CD1e influences the type of cytokines secreted in response to the presentation of exogenously added antigen. THP-1 cells transfected with the CD1D gene (○) or with the CD1D and CD1E genes (●) were incubated for 2 h with different concentrations of α-GalCer (A–C), α-LacCer (D–F), or GSL′ (G–I) before addition of the human iNKT clone VM-D5. Released cytokines are expressed as mean ng/mL ± SD (n = 3). Data shown are representative of at least three experiments.
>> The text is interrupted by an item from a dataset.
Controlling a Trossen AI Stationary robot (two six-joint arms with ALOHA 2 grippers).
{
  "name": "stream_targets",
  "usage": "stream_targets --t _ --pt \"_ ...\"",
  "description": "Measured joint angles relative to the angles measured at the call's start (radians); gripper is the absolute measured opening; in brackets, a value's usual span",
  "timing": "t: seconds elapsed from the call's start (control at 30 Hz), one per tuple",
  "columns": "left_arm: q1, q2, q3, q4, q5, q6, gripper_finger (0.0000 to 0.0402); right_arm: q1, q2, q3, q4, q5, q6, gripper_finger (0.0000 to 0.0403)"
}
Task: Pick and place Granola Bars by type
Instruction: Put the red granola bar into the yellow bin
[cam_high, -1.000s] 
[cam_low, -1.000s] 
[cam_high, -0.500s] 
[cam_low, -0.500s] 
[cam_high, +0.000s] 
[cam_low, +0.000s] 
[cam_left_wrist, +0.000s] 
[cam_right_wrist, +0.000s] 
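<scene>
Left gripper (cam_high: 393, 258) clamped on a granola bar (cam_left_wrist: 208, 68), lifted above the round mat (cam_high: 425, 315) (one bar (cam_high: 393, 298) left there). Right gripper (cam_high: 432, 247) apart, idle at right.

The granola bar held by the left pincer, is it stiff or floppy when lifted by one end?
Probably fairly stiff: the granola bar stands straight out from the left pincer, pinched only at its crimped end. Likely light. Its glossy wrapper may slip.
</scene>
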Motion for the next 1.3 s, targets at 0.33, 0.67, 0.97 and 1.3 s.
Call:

CD1e expressed in Tg DCs influences presentation of self-lipids. (A) DCs from Tg mice (●) or non-Tg littermates (○) were incubated for different lengths of time with α-GalCer (10 ng/mL) and then fixed before addition of iNKT mouse hybridoma cells. (B) The half-life of CD1d–α-GalCer complexes is reduced in Tg DCs. DCs from Tg mice (●) or non-Tg littermates (○) were pulsed for 2 h with α-GalCer (2 ng/mL) and chased for different lengths of time before addition of iNKT mouse hybridoma cells. (A and B) Released mIL-2 (ng/mL ± SD) was determined in triplicate. (C) Detection of CD1d–α-GalCer complexes by L363 antibody staining on the surface of Tg (●) or WT (○) DCs incubated for 24 h with α-GalCer. (D) Detection of CD1d–α-GalCer complexes by L363 antibody on Tg (●) or WT (○) DCs pulsed for 24 h with different doses of α-GalCer and chased for 24 h before staining. Data shown are representative of three independent experiments.